- _THE TASK_: Word for word, write out the entries that follow, omitting all pictures.
-- Opening Marker --
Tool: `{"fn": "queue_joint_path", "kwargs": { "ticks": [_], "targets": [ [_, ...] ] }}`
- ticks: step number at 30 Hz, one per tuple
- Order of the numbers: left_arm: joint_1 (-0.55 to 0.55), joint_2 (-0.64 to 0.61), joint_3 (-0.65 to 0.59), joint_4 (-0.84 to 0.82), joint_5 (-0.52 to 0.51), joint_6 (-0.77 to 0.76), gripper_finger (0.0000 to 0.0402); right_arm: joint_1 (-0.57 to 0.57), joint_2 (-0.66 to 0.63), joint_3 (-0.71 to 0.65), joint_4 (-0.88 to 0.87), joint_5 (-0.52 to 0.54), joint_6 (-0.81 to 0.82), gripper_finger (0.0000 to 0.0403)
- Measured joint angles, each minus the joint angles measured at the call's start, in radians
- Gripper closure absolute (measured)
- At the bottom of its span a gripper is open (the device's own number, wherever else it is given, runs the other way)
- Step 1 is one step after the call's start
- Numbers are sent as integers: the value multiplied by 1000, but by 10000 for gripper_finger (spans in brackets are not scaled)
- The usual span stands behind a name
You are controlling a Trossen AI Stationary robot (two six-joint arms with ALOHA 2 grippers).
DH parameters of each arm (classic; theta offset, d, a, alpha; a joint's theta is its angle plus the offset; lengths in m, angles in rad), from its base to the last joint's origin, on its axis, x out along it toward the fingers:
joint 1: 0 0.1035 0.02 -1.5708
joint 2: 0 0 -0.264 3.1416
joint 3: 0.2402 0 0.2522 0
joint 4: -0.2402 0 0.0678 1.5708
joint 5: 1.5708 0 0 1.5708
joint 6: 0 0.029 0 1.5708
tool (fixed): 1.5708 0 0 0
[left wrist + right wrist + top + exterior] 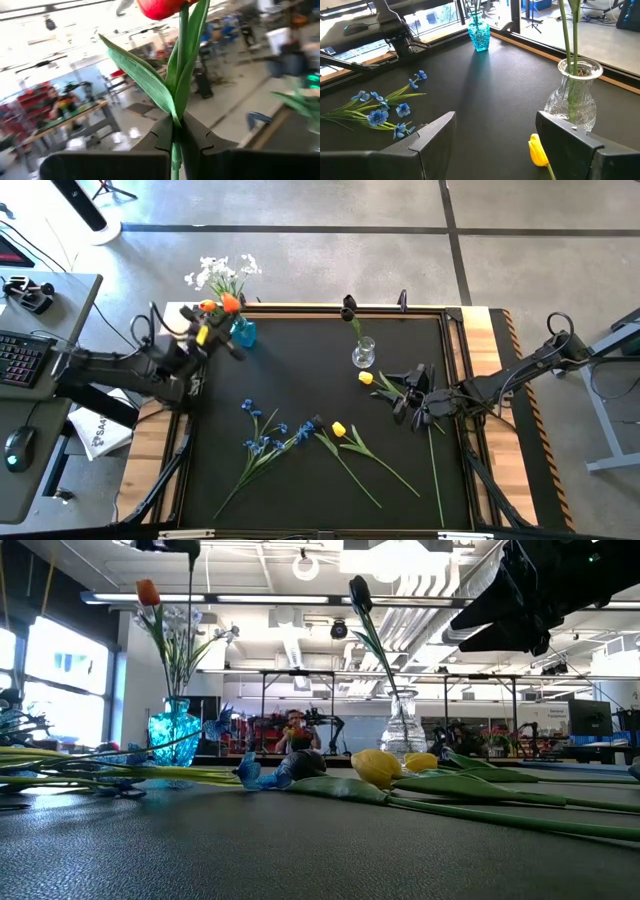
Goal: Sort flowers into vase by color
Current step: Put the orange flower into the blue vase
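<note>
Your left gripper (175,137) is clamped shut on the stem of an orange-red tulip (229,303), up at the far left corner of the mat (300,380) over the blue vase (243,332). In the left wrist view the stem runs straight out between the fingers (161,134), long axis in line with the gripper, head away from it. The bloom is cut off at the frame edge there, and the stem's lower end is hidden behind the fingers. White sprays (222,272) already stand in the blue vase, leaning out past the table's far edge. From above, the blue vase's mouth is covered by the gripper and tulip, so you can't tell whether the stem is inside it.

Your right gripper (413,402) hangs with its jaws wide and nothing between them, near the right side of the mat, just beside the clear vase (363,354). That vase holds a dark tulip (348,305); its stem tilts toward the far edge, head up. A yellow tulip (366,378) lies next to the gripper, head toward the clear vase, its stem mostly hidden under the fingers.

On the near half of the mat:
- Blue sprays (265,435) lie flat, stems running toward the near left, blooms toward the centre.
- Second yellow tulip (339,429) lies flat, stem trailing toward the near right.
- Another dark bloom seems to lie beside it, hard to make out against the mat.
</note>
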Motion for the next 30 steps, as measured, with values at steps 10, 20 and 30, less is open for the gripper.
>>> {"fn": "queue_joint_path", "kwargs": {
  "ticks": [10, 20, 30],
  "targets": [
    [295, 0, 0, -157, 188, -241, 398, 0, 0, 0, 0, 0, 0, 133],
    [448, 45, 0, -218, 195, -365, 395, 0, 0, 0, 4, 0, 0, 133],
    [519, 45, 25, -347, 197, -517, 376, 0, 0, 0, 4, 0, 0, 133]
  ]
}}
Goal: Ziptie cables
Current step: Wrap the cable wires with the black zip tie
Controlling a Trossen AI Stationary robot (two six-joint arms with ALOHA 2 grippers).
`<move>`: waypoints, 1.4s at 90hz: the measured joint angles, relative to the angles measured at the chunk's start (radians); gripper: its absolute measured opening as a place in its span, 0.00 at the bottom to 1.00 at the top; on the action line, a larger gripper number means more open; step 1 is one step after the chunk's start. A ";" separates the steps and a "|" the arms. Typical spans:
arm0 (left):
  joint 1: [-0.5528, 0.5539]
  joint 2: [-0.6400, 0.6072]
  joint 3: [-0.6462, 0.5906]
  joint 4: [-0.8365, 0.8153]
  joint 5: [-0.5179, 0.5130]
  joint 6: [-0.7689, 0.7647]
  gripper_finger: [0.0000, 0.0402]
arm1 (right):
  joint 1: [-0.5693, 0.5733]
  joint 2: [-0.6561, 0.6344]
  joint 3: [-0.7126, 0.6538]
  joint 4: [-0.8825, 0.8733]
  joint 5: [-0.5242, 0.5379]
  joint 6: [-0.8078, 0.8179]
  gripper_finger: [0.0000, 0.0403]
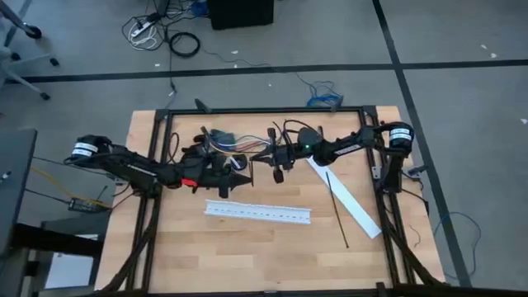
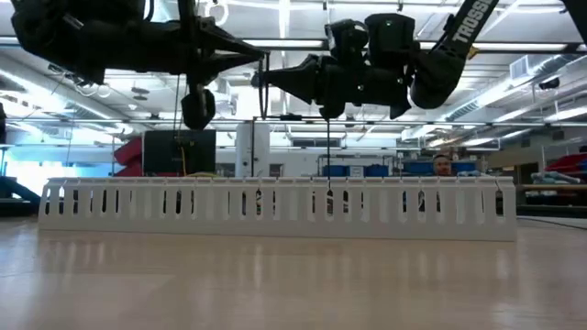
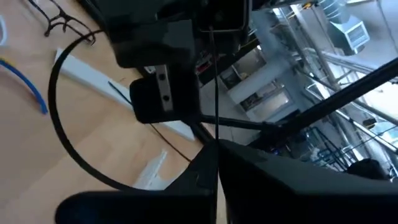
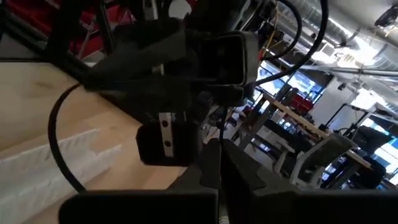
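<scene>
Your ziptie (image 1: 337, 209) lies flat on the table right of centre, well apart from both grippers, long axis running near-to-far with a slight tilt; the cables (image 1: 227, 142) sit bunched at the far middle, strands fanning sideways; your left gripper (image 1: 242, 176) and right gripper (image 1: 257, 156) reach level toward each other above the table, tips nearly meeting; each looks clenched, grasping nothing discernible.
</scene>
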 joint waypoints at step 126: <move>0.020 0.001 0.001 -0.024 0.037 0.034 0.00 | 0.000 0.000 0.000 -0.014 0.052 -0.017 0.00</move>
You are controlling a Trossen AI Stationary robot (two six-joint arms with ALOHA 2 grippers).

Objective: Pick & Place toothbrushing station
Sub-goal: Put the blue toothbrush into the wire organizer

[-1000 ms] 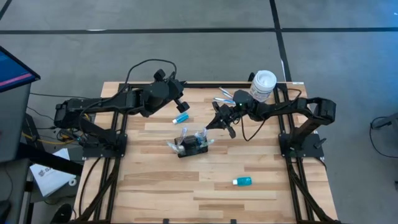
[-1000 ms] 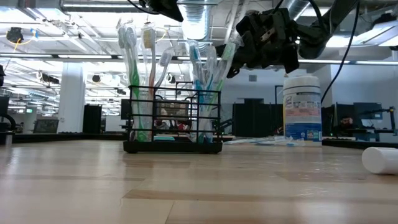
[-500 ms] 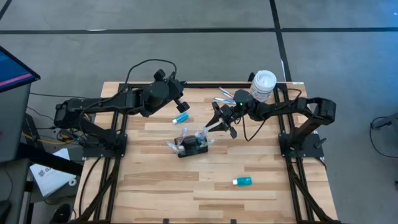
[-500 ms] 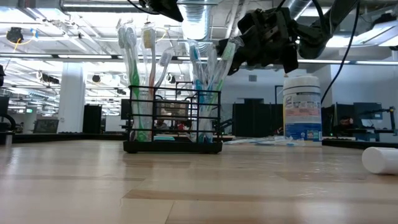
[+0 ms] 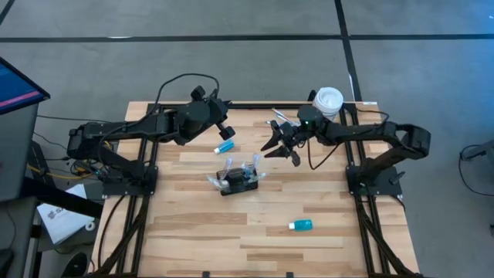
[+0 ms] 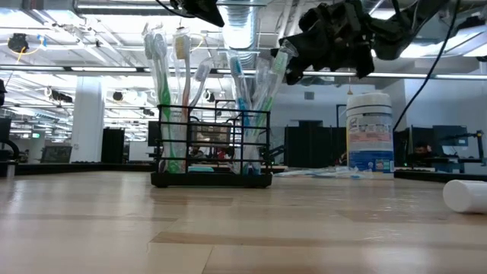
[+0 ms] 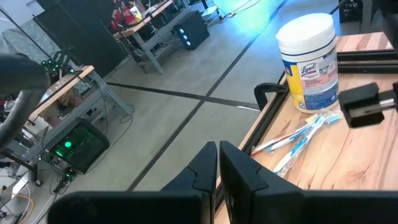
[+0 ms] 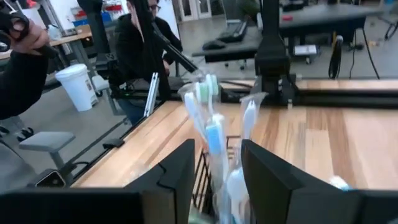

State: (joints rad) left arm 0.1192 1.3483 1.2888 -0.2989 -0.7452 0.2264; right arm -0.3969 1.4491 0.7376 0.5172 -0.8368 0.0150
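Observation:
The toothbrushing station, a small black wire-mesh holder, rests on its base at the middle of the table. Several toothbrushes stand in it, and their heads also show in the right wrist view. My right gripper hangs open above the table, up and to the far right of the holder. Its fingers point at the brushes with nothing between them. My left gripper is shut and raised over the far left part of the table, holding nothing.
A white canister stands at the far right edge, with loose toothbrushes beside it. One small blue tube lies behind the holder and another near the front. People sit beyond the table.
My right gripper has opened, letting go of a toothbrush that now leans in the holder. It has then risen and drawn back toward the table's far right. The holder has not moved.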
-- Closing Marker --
- _EXPECTED OUTPUT_:
Tool: `{"fn": "queue_joint_path", "kwargs": { "ticks": [_], "targets": [ [_, ...] ] }}`
- ticks: step number at 30 Hz, one per tuple
- Order of the numbers: left_arm: joint_1 (-0.55 to 0.55), joint_2 (-0.64 to 0.61), joint_3 (-0.65 to 0.59), joint_4 (-0.84 to 0.82), joint_5 (-0.52 to 0.51), joint_6 (-0.77 to 0.76), gripper_finger (0.0000 to 0.0402); right_arm: joint_1 (-0.57 to 0.57), joint_2 (-0.66 to 0.63), joint_3 (-0.71 to 0.65), joint_4 (-0.88 to 0.87), joint_5 (-0.52 to 0.54), joint_6 (-0.81 to 0.82), gripper_finger (0.0000 to 0.0403)
- Measured joint angles, each minus the joint angles measured at the call's start, in radians
- Gripper closure absolute (measured)
- At the bottom of its span a gripper is open (the device's own number, wherever else it is given, runs the other way)
- Step 1 is one step after the call's start
- Numbers are sent as integers: the value multiplied by 1000, but by 10000 for gripper_finger (spans in brackets are not scaled)
- The usual span stands behind a name
You are controlling a Trossen AI Stationary robot (two six-joint arms with ALOHA 2 grippers).
DH parameters of each arm (classic; theta offset, d, a, alpha; a joint's theta is its angle plus the offset; lengths in m, angles in rad), from its base to the last joint's origin, on its axis, x out along it toward the fingers:
joint 1: 0 0.1035 0.02 -1.5708
joint 2: 0 0 -0.264 3.1416
joint 3: 0.2402 0 0.2522 0
joint 4: -0.2402 0 0.0678 1.5708
joint 5: 1.5708 0 0 1.5708
joint 6: 0 0.029 0 1.5708
tool (fixed): 1.5708 0 0 0
[left wrist + right wrist + top + exterior] 
Goal: Sort flowers into vase by color
Current step: Put the orange flower into the blue vase
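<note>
Your left gripper (175,137) is clamped shut on the stem of an orange-red tulip (229,303), up at the far left corner of the mat (300,380) over the blue vase (243,332). In the left wrist view the stem runs straight out between the fingers (161,134), long axis in line with the gripper, head away from it. The bloom is cut off at the frame edge there, and the stem's lower end is hidden behind the fingers. White sprays (222,272) already stand in the blue vase, leaning out past the table's far edge. From above, the blue vase's mouth is covered by the gripper and tulip, so you can't tell whether the stem is inside it.

Your right gripper (413,402) hangs with its jaws wide and nothing between them, near the right side of the mat, just beside the clear vase (363,354). That vase holds a dark tulip (348,305); its stem tilts toward the far edge, head up. A yellow tulip (366,378) lies next to the gripper, head toward the clear vase, its stem mostly hidden under the fingers.

On the near half of the mat:
- Blue sprays (265,435) lie flat, stems running toward the near left, blooms toward the centre.
- Second yellow tulip (339,429) lies flat, stem trailing toward the near right.
- Another dark bloom seems to lie beside it, hard to make out against the mat.
</note>
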Motion for the next 30 steps, as measured, with values at steps 10, 20 and 30, less is open for the gripper.
>>> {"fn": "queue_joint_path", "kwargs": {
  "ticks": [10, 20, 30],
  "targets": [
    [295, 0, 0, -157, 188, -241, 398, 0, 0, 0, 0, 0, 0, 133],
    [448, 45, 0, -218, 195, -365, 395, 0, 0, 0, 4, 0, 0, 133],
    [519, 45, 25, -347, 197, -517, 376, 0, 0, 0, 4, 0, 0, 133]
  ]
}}
Goal: Ziptie cables
Current step: Wrap the cable wires with the black zip tie
Controlling a Trossen AI Stationary robot (two six-joint arms with ALOHA 2 grippers).
`<move>`: waypoints, 1.4s at 90hz: the measured joint angles, relative to the angles measured at the chunk's start (radians); gripper: its absolute measured opening as a place in its span, 0.00 at the bottom to 1.00 at the top; on the action line, a larger gripper number means more open; step 1 is one step after the chunk's start. A ";" separates the steps and a "|" the arms. Typical spans:
arm0 (left):
  joint 1: [-0.5528, 0.5539]
  joint 2: [-0.6400, 0.6072]
  joint 3: [-0.6462, 0.5906]
  joint 4: [-0.8365, 0.8153]
  joint 5: [-0.5179, 0.5130]
  joint 6: [-0.7689, 0.7647]
  gripper_finger: [0.0000, 0.0402]
arm1 (right):
  joint 1: [-0.5693, 0.5733]
  joint 2: [-0.6561, 0.6344]
  joint 3: [-0.7126, 0.6538]
  joint 4: [-0.8825, 0.8733]
  joint 5: [-0.5242, 0.5379]
  joint 6: [-0.8078, 0.8179]
  gripper_finger: [0.0000, 0.0403]
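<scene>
Your ziptie (image 1: 337, 209) lies flat on the table right of centre, well apart from both grippers, long axis running near-to-far with a slight tilt; the cables (image 1: 227, 142) sit bunched at the far middle, strands fanning sideways; your left gripper (image 1: 242, 176) and right gripper (image 1: 257, 156) reach level toward each other above the table, tips nearly meeting; each looks clenched, grasping nothing discernible.
</scene>
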 joint waypoints at step 126: <move>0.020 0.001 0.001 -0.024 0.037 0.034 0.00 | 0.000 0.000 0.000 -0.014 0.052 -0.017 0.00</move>
You are controlling a Trossen AI Stationary robot (two six-joint arms with ALOHA 2 grippers).

Objective: Pick & Place toothbrushing station
Sub-goal: Put the blue toothbrush into the wire organizer

[-1000 ms] 
[-1000 ms] 
[-500 ms] 
[-500 ms] 
[+0 ms] 
[+0 ms] 
[+0 ms] 
[+0 ms] 

State: (joints rad) left arm 0.1192 1.3483 1.2888 -0.2989 -0.7452 0.2264; right arm -0.3969 1.4491 0.7376 0.5172 -0.8368 0.0150
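Observation:
The toothbrushing station, a small black wire-mesh holder, rests on its base at the middle of the table. Several toothbrushes stand in it, and their heads also show in the right wrist view. My right gripper hangs open above the table, up and to the far right of the holder. Its fingers point at the brushes with nothing between them. My left gripper is shut and raised over the far left part of the table, holding nothing.
A white canister stands at the far right edge, with loose toothbrushes beside it. One small blue tube lies behind the holder and another near the front. People sit beyond the table.
My right gripper has opened, letting go of a toothbrush that now leans in the holder. It has then risen and drawn back toward the table's far right. The holder has not moved.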

Thus the exercise is complete.